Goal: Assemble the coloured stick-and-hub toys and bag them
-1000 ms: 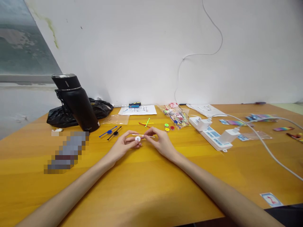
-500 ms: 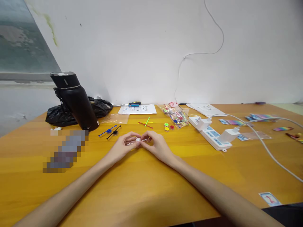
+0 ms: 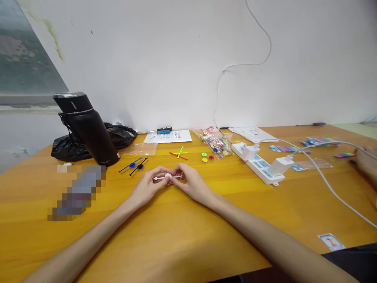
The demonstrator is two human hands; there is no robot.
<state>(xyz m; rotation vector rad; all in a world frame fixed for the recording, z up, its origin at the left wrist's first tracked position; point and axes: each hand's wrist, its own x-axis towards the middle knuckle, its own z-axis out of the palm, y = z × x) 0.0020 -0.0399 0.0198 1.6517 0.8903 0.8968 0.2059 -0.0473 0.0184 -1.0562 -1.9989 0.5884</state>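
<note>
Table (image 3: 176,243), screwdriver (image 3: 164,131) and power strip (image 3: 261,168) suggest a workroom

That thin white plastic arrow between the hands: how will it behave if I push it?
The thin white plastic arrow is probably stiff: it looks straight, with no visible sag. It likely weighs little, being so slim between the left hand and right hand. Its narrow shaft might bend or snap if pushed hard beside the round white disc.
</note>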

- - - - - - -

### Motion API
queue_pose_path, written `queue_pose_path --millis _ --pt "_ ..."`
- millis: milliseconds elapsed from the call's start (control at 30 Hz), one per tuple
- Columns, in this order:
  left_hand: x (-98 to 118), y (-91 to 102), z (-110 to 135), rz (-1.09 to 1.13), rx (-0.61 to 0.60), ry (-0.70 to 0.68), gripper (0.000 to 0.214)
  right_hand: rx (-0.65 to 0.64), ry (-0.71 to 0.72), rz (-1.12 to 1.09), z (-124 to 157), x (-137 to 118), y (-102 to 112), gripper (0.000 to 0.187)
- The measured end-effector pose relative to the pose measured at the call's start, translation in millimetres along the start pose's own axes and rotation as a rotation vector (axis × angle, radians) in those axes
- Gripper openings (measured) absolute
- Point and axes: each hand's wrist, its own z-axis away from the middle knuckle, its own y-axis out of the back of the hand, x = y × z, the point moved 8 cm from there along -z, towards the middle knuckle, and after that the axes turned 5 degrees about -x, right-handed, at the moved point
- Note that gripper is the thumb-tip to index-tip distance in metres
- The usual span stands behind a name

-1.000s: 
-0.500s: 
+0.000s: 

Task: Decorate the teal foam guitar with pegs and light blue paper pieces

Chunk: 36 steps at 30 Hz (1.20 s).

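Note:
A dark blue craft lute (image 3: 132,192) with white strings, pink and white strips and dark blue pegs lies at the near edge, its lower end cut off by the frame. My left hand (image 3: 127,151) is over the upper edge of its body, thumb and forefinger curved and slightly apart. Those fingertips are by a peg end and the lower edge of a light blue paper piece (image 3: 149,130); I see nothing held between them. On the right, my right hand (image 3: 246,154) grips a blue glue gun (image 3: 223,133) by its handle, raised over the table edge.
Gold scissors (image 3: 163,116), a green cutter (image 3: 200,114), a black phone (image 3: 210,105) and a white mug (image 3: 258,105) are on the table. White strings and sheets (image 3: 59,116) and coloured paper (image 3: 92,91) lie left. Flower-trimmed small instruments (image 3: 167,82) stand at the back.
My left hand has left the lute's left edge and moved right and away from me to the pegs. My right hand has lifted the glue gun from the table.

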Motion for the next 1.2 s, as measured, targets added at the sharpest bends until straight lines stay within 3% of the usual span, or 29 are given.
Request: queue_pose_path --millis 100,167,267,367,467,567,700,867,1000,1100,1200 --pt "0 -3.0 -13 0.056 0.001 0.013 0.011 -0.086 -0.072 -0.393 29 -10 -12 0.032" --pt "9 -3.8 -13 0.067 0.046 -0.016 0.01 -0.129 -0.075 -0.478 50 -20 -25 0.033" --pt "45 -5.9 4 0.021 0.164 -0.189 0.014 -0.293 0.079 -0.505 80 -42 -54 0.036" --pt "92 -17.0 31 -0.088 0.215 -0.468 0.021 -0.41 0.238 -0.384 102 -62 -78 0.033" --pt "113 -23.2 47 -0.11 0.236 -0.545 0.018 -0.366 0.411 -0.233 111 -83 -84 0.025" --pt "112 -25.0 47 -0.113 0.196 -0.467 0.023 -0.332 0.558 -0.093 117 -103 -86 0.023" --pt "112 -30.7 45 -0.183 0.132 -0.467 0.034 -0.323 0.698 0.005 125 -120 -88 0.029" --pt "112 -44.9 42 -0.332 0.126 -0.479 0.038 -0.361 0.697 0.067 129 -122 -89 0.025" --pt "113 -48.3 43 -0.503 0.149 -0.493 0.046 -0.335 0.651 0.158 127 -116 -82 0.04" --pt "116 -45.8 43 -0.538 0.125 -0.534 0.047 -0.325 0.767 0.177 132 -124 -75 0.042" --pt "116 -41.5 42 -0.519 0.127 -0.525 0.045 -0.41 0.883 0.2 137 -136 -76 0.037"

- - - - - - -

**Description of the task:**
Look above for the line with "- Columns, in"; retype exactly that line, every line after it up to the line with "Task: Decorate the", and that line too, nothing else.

**Exercise answer:**
- Columns, in this order:
  left_hand: x (-98 to 118), y (-91 to 102), z (-110 to 135), rz (-1.09 to 1.13), rx (-0.61 to 0.60), ry (-0.70 to 0.68), gripper (0.000 to 0.214)
  right_hand: rx (-0.65 to 0.64), ry (-0.71 to 0.72), rz (-1.12 to 1.09), z (-124 to 157), x (-137 to 118), y (-102 to 112), gripper (0.000 to 0.187)
- The measured end-effector pose relative to the pose measured at the call's start, translation in millimetres along the start pose's own axes and rotation as a rotation vector (axis × angle, radians) in those axes
- Gripper openings (measured) absolute
- Point and axes: each hand's wrist, its own z-axis away from the middle knuckle, its own y-axis out of the back of the hand, x = y × z, the point moved 8 cm from there along -z, towards the middle knuckle, and after that the axes turned 5 degrees about -x, right-handed, at the moved point
- Note that gripper is the thumb-tip to index-tip distance in metres
- The usual span stands behind a name

-1.000s: 
-0.500s: 
+0.000s: 

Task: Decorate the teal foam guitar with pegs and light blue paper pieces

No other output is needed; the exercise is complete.